Matrices form an important part of mathematics and the concepts are helpful in higher studies as well. Hence, students are advised to read it thoroughly. In this article, we have discussed different types of matrices, their operations, examples, and their properties. Read on to find more!

Definition of Matrix and Their Types

Matrices are one of the most significant tools in mathematics. Arthur Cayley is known as the “Father of Matrices”.

Matrices are rectangular arrays or tables arranged in rows and columns of numbers, symbols, or expressions. The matrices are denoted by a capital letter \((e . g ., A, B, X)\). The matrix elements are represented by lowercase letters with a double subscript \(\left(\right.\) e.g.: \(\left.a_{i j}, b_{i j}, x_{i j}\right)\).

Mathematically, the matrix is denoted by \(A = {\left[ {{a_{ij}}} \right]_{m \times n}}\), where \({a_{ij}}\) belongs to \(i^{t h}\) row and \(j^{t h}\) column.

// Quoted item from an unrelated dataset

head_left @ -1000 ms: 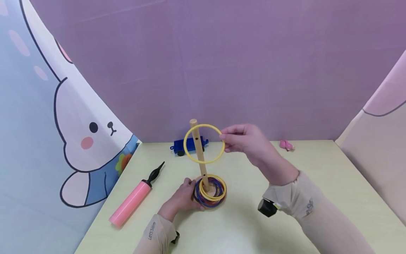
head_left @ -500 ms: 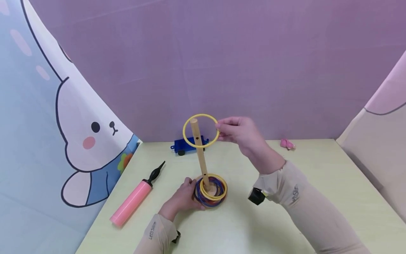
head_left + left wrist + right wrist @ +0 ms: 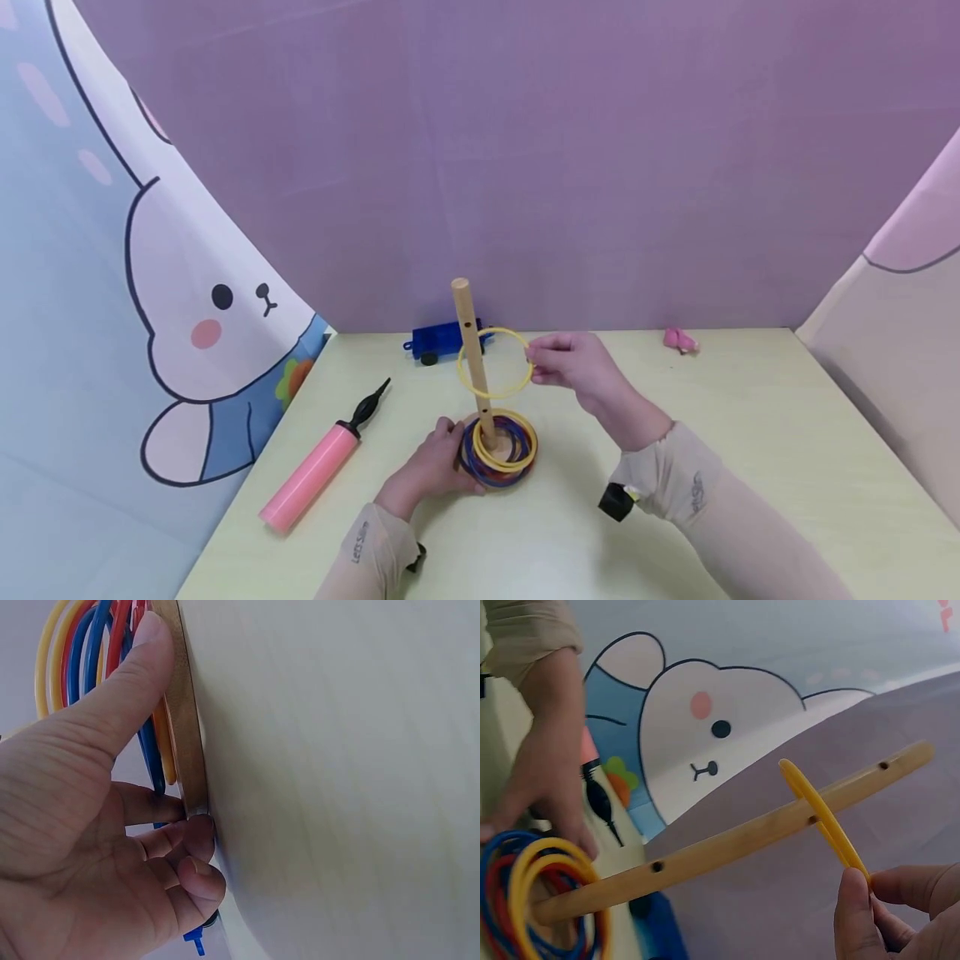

A general representation of matrix with an order \(m \times n\) is given by \([A]_{m \times n}\), where

1. \(m\) – Number of rows in matrix \(A\).
2. \(n\) – Number of columns in matrix \(A\).

Types of Matrices

There are different types of matrices that we use. They are discussed below:

Row Matrix

Row matrix is the matrix having only one row in it. The order of the row matrix is \(\left[a_{i j}\right]_{1 \times n}\) Where \(n-\) is the number of columns. The general representation of the row matrix is given by

\(\left[\begin{array}{lllll}a_{11} & a_{12} & a_{13} & \ldots \ldots & a_{1 n}\end{array}\right]\)

Examples:
\(\left[\begin{array}{lll}2 & 3 & 5\end{array}\right],\left[\begin{array}{lll}5 & 8\end{array}\right]\)

Column Matrix

Column matrix is the matrix having only one column in it. The order of the column matrix is \(\left[a_{i j}\right]_{m \times 1}\) Where \(m-\) is the number of rows. The general representation of the column matrix is given by

\(\left[ \begin{array}{l} {a_{11}}\\ {a_{21}}\\ {a_{31}}\\ .\\ .\\ {a_{n1}} \end{array} \right]\)

Examples:
\(\left[ \begin{array}{l} 1\\ 2\\ 3 \end{array} \right],\,\left[ \begin{array}{l} a\\ b \end{array} \right]\)

Null or Zero Matrix

A matrix in which all the elements are zero is known as a zero matrix or null matrix. Thus, matrix \(A = {\left[{{a_{ij}}} \right]_{m \times n}}\) is said to be a null matrix if \({a_{ij}} = 0\) for all the values of \(i, j\).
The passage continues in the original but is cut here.